A year ago, Maj. Abdul Naimat, the medical officer and one of two doctors authorized on the unit’s roster, ordered 7,000 capsules of the antibiotic amoxicillin and received 1,000 to last him three months. Now, he says, he’s getting about 2,000 capsules every three months.

“Even if we had just one tablet for each guy, we would need 5,000,” Naimat said through an interpreter. “We don’t even have enough to give each patrolman one pill.”

He blames the shortages on corruption and incompetence at a supply depot in Kabul, where the officer in charge was removed after as much as $42 million worth of supplies provided by the U.S. for Afghan forces disappeared in 2010.

“That depot section buys medicine, and then they give the same amount of medicine to each unit,” regardless of its size, Naimat said. “The last depot commander, he is in jail now. And there is more corruption.”

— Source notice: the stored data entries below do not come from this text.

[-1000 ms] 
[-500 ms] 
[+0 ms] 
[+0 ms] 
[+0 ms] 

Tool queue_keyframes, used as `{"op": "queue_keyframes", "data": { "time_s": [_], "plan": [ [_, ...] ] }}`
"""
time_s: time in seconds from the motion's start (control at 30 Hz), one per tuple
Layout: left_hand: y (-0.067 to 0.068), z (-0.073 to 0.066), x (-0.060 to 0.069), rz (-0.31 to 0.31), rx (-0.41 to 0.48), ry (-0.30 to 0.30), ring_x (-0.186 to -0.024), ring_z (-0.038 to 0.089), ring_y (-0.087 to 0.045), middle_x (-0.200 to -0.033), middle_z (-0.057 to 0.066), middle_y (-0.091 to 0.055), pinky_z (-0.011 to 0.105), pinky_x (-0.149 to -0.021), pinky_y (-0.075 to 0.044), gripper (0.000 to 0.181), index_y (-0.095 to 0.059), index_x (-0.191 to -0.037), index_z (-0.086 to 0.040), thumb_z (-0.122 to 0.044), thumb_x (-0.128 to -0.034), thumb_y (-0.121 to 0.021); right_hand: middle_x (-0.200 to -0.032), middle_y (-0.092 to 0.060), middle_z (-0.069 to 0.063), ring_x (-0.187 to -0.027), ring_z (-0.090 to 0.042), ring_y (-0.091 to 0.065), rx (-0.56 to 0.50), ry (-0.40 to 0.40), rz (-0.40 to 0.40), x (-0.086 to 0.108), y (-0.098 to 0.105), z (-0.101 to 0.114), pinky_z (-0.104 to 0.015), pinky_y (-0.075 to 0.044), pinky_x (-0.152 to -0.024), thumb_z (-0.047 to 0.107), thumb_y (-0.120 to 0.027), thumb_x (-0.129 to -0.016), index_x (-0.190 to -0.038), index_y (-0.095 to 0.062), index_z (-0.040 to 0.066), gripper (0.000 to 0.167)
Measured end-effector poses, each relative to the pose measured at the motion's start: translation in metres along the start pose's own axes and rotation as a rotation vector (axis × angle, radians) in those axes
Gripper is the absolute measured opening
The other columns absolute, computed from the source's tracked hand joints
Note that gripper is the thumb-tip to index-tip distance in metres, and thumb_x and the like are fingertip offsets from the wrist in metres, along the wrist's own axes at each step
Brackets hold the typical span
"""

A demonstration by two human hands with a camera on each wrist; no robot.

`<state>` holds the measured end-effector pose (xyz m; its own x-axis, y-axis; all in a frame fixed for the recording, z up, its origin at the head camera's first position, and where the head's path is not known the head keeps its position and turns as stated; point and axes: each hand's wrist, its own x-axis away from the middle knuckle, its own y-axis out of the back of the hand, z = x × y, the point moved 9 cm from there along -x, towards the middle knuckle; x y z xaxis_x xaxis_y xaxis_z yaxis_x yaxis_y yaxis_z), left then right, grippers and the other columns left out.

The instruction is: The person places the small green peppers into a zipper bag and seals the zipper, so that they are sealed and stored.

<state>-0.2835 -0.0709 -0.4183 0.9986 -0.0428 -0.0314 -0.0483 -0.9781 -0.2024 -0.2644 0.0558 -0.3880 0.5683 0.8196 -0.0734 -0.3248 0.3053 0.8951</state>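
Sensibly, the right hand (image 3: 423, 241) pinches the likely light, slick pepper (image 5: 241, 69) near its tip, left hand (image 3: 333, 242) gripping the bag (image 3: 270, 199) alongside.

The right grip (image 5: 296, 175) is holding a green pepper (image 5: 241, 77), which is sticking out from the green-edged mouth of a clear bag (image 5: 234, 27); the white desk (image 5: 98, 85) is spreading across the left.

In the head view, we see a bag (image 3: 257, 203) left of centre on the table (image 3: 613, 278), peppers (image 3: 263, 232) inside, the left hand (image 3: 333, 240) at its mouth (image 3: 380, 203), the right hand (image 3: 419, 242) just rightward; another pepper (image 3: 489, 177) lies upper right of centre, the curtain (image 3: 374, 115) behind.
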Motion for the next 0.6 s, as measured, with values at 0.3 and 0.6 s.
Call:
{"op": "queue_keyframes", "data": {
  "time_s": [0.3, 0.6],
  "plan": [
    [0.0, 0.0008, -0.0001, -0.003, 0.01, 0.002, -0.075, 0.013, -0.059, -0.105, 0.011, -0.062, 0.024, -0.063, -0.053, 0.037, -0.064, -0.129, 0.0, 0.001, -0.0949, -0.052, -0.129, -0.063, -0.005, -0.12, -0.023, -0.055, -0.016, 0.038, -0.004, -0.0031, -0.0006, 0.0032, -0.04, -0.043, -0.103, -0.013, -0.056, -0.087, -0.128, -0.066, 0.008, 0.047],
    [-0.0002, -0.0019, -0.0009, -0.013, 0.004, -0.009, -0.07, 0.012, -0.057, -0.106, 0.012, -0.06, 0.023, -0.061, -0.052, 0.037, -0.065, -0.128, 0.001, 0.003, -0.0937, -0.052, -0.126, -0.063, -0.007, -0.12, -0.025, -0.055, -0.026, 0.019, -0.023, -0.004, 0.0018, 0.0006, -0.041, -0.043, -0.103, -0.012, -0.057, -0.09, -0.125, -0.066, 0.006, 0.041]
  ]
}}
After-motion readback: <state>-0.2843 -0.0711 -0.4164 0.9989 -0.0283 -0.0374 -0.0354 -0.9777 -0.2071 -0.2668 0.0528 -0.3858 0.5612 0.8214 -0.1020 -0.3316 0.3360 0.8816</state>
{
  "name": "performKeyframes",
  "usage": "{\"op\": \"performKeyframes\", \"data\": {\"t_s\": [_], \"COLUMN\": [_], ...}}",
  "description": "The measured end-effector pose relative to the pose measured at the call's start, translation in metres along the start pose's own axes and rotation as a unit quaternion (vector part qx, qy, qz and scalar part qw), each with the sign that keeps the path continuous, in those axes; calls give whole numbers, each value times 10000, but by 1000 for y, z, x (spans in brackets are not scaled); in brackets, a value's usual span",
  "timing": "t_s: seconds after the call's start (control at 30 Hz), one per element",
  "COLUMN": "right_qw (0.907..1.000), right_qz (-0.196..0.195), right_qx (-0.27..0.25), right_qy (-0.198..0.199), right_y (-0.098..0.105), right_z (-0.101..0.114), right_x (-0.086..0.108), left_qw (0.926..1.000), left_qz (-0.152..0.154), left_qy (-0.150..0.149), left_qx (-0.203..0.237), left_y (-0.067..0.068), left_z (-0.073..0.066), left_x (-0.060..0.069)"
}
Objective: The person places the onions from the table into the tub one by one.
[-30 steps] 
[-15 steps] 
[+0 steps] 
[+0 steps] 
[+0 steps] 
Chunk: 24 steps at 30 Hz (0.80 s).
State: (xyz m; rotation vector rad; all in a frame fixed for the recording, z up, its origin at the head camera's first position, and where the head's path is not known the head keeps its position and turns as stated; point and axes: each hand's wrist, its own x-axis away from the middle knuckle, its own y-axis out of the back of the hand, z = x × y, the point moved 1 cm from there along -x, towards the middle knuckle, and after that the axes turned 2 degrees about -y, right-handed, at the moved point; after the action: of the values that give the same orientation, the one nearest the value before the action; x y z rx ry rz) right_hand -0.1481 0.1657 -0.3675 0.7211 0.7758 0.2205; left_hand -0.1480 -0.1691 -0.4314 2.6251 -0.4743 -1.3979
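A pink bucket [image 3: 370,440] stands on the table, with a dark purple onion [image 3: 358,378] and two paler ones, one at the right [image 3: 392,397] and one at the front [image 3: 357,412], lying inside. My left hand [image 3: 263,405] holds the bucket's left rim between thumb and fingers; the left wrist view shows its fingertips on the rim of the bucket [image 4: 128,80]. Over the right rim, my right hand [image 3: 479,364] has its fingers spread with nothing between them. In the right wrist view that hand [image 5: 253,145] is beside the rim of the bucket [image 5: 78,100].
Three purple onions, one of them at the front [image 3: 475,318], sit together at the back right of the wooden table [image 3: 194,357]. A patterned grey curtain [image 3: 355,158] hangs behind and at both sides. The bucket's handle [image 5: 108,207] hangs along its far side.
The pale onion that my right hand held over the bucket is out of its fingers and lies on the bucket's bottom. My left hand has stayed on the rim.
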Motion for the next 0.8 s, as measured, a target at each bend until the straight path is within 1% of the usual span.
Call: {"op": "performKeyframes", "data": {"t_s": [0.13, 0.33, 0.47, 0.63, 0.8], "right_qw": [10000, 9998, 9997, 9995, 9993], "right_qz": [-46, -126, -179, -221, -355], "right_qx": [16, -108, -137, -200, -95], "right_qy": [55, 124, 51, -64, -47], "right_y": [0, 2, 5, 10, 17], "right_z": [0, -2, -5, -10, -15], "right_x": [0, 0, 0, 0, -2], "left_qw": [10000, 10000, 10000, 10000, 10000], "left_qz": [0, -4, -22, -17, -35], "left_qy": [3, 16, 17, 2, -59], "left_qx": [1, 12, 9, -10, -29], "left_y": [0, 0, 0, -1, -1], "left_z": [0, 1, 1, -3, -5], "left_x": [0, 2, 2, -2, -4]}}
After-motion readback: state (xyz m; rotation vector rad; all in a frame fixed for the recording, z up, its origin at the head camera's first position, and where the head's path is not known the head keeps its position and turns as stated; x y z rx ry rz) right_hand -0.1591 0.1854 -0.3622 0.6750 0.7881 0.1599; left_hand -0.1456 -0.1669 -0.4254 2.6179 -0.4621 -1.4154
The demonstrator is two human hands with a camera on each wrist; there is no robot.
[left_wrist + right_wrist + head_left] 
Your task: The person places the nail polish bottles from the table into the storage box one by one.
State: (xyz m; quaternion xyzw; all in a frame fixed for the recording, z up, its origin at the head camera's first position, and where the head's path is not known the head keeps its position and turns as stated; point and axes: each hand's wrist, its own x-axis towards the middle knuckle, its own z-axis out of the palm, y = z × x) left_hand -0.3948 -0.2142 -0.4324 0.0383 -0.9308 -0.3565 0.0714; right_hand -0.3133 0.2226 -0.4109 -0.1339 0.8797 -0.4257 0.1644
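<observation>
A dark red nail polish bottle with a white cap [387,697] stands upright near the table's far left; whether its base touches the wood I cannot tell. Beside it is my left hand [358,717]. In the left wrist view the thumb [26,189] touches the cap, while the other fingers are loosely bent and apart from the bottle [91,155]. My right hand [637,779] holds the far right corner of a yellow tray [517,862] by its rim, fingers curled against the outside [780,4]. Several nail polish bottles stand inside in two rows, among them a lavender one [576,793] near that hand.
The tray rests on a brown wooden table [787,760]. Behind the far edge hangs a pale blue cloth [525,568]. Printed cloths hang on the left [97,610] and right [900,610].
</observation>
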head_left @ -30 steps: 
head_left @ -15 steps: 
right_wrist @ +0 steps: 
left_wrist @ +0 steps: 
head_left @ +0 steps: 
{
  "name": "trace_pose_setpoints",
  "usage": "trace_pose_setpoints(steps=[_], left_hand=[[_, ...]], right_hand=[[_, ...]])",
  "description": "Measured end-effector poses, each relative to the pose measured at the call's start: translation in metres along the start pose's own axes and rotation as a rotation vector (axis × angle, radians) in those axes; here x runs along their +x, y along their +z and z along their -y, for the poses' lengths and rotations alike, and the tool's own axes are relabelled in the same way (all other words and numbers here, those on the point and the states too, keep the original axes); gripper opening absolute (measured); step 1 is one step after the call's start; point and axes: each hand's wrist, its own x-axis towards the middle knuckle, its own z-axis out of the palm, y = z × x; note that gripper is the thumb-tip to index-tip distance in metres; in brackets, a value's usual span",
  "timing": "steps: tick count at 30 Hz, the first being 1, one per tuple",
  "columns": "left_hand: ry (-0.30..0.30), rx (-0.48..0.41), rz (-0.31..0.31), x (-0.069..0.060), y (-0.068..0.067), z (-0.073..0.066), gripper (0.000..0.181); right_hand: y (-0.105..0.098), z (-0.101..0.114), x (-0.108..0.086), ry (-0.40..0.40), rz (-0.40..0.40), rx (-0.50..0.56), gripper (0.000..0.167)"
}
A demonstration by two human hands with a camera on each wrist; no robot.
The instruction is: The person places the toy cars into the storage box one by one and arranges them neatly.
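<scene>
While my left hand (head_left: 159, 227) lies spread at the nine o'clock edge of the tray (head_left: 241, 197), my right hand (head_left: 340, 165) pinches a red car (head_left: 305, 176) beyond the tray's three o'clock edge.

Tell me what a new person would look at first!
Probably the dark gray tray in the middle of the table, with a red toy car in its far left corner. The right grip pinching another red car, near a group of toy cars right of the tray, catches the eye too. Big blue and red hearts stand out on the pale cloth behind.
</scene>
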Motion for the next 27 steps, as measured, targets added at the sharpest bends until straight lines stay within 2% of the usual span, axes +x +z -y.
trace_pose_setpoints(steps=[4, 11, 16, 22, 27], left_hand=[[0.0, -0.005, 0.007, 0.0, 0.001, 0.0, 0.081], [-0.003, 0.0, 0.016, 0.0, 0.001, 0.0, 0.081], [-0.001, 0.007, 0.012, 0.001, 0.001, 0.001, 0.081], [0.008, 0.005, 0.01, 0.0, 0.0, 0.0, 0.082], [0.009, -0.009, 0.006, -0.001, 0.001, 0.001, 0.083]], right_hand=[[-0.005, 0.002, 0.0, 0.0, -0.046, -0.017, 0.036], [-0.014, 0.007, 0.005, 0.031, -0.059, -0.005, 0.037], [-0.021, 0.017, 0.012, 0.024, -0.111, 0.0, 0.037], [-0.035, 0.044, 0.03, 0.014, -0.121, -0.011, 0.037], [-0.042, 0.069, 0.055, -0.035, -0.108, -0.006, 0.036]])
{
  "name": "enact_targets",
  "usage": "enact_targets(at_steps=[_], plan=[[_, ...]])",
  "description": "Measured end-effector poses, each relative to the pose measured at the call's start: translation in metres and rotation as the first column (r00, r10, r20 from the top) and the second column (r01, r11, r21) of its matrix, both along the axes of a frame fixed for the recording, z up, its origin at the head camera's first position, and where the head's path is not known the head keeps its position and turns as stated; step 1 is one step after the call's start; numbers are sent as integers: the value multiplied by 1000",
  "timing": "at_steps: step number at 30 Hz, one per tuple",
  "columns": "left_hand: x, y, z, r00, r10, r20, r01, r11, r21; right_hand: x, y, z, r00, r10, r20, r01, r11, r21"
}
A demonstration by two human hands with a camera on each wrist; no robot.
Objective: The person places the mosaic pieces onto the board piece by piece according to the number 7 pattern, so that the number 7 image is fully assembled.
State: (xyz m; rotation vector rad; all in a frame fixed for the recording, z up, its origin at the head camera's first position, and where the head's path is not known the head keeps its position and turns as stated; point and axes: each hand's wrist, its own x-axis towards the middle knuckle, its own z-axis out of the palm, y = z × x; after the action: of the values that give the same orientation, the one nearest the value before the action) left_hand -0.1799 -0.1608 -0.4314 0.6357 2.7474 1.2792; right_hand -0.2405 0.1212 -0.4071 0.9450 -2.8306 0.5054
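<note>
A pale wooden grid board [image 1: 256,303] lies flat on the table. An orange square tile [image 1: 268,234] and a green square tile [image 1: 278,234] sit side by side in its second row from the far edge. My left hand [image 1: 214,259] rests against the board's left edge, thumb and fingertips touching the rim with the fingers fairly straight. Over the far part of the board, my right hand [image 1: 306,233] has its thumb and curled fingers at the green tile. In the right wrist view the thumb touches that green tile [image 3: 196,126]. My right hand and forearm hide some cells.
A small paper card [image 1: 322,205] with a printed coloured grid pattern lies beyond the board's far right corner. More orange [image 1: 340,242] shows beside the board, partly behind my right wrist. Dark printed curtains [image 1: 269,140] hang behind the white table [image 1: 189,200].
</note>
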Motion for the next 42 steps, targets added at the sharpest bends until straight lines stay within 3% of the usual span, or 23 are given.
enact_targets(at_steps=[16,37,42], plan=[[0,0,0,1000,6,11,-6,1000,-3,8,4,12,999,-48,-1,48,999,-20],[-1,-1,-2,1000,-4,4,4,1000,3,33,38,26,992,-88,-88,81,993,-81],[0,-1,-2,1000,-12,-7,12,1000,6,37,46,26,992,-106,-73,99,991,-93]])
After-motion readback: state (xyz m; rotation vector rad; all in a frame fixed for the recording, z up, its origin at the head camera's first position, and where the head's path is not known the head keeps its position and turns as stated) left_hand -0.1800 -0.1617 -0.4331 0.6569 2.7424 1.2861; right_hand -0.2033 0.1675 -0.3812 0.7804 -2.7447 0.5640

Lt. Abdul Sami, a lab technician, has made repeated trips to the depot for vaccines, and over a six-month span last year was met each time by an official who refused to hand them over without some kind of bribe, he said.

“He wanted me to give him something in return for the vaccines,” Sami said through an interpreter.

“He thought that these are expensive vaccines,” Naimat added, “and that he could bring them down to the bazaar and get a lot of money for them.”

A coalition officer and the Interior Ministry’s top medical official intervened, Naimat said. But rather than the 5,000 doses authorized, he received 500.

When Naimat asked for more, officials in Kabul told him to vaccinate officers, and leave the bulk of the force untreated.

“When the patients are coming here, they are telling me, ‘You are a doctor, you are here for me, you have to give me the medicine,’ ” Naimat said. “But they don’t know that we don’t have it.”

Naimat pulled out a plastic bag bulging with antibiotics and other medications, paid for out of his own pocket. Two of his brothers are also doctors, he said, and together they own a practice and pharmacy in Jalalabad.

“My economic condition is very good. But if somebody else comes to this position, he might be corrupted, too.”

The problem, according to Lucci, is that “the preconditions exist for his successor to be corrupt, because that person will not be supported correctly. There will not be enough medical supplies” unless the system is fixed.

He is compiling Naimat’s records to send to coalition officials, who will investigate why the unit isn’t getting authorized medications, he said.

Despite the shortfalls, the unit is near full strength, said Maj. Said Abdullah, the officer in charge of managing its personnel. But the inadequacy of medical support might bleed the force of police when fighting intensifies in the spring.

“If you bring (medical) facilities to a soldier, he is going to work for you,” he said through an interpreter. “If you don’t have things for him, he is not going to work for this government.”